• _Aim of the exercise_: What you return must be an exact copy of the lines in the listing below between the line holding "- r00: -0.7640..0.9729" and the line holding "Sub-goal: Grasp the", inclusive, and nothing more.

• _Data_:
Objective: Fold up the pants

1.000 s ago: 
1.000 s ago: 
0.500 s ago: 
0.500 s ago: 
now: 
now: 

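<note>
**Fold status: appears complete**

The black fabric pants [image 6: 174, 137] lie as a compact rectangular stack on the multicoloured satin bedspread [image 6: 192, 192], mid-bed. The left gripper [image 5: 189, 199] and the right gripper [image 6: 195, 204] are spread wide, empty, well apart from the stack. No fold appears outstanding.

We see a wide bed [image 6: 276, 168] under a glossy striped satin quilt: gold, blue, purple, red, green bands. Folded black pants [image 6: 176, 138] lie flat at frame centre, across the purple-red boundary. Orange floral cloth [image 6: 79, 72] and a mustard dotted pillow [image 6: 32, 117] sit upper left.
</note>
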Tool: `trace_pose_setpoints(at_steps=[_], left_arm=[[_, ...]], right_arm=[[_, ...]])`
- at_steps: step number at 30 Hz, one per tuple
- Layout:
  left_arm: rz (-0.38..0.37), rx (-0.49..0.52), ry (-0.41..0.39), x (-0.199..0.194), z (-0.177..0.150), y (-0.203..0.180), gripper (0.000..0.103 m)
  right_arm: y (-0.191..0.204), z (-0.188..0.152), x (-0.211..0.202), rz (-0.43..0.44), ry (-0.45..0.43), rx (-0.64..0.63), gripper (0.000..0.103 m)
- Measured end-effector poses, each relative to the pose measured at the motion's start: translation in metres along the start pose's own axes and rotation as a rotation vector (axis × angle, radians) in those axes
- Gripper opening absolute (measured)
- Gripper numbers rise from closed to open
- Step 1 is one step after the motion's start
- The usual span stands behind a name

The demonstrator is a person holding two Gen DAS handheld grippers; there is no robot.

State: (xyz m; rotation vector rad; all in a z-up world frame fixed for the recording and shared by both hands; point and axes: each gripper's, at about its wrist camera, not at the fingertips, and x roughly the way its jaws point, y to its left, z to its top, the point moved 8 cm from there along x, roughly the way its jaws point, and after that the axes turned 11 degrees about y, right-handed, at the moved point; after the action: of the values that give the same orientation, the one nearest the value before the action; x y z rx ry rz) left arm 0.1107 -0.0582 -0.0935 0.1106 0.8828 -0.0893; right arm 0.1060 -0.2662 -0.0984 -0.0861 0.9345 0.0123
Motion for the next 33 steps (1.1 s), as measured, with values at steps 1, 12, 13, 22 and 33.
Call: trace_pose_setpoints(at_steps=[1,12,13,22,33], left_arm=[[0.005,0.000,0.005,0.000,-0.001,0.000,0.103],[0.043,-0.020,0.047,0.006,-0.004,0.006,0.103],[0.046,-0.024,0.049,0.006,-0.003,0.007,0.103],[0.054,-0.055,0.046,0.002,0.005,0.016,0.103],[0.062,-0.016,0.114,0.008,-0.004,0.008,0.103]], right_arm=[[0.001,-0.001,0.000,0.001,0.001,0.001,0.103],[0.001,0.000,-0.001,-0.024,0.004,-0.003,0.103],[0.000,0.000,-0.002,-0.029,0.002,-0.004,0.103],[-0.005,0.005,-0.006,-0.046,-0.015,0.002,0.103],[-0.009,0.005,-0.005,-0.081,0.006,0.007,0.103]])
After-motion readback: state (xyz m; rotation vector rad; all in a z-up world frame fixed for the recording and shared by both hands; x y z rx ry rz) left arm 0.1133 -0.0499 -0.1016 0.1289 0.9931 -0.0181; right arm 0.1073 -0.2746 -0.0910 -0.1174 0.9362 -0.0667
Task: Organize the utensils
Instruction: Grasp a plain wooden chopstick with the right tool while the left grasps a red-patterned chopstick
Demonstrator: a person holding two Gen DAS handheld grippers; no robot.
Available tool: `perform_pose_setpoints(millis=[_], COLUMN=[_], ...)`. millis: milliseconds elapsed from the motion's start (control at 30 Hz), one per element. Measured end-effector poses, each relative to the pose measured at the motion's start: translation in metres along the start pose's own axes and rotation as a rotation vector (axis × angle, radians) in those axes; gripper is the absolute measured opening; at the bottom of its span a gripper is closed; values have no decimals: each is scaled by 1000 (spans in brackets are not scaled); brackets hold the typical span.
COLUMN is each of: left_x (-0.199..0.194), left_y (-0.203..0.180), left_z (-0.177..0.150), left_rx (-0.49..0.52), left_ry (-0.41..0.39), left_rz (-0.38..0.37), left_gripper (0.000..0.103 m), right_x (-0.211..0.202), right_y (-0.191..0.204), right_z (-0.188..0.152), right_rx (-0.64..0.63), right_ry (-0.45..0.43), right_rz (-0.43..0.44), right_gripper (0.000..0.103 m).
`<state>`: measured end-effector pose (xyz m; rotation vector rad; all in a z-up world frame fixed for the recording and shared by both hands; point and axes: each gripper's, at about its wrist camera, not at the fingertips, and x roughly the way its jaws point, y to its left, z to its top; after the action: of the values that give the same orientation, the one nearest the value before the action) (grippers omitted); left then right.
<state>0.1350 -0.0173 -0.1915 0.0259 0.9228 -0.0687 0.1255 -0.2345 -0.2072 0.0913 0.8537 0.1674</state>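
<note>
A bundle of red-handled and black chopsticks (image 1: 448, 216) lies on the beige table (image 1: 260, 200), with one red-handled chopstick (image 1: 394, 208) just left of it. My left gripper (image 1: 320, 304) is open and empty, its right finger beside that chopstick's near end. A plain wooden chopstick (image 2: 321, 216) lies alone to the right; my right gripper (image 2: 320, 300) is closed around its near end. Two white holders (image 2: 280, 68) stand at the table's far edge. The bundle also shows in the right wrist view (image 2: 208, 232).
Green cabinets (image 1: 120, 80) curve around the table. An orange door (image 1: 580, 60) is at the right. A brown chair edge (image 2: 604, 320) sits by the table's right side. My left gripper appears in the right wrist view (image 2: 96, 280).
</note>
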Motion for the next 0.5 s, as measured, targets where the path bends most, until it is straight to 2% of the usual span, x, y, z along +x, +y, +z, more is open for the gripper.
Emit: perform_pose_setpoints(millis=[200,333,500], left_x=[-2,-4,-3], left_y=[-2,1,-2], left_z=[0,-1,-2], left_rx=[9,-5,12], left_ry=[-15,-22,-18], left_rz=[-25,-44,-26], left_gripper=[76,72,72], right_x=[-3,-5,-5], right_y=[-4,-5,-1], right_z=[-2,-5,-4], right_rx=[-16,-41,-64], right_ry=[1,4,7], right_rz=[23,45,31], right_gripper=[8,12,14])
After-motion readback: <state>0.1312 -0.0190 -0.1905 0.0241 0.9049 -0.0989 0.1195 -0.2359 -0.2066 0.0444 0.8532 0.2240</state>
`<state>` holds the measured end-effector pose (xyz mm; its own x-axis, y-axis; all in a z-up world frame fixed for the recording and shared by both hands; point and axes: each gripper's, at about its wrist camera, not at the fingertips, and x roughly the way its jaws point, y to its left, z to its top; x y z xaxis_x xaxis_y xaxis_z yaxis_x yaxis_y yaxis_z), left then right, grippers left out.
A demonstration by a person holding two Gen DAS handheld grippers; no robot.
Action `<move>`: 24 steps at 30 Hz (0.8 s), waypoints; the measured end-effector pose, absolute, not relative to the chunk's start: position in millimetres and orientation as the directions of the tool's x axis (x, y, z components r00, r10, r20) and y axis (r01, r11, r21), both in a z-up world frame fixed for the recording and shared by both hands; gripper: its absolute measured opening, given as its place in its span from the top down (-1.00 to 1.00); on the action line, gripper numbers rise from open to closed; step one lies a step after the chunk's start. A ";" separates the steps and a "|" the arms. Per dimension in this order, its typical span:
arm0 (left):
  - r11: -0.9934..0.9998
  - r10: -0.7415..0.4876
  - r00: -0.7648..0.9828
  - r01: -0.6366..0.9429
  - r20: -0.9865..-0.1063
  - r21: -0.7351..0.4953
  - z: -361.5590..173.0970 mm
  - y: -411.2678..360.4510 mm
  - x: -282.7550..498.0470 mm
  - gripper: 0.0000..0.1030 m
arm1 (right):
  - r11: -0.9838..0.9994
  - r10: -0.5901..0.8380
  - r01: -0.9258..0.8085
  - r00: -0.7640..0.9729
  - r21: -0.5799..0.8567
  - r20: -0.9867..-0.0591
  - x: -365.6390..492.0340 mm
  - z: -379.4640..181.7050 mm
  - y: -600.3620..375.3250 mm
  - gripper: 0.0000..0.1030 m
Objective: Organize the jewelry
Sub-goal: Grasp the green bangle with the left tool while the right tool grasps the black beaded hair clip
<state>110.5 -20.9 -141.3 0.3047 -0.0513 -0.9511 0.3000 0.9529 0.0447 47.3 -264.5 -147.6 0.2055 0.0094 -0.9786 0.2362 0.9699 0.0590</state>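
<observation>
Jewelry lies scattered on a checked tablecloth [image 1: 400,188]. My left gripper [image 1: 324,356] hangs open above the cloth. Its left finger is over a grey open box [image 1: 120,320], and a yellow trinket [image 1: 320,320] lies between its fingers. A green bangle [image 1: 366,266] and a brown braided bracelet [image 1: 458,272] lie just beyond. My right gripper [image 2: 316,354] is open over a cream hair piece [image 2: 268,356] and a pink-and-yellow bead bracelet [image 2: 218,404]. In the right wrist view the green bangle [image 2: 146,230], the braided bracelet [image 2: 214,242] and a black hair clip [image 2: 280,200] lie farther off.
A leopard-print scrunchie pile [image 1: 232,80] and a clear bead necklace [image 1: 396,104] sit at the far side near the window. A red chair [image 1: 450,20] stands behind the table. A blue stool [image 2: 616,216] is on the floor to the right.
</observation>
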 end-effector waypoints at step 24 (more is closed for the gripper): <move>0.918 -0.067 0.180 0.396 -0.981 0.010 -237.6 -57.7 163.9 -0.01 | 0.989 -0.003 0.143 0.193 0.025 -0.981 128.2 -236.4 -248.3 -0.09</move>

• _Answer for the task_:
  - r00: -0.7640..0.9729
  - r21: -0.5799..0.8567
  - r20: -0.9867..-0.0591
  - x: -365.6390..492.0340 mm
  - z: -379.4640..181.7050 mm
  - y: -600.3620..375.3250 mm
  - gripper: 0.0000..0.1030 m
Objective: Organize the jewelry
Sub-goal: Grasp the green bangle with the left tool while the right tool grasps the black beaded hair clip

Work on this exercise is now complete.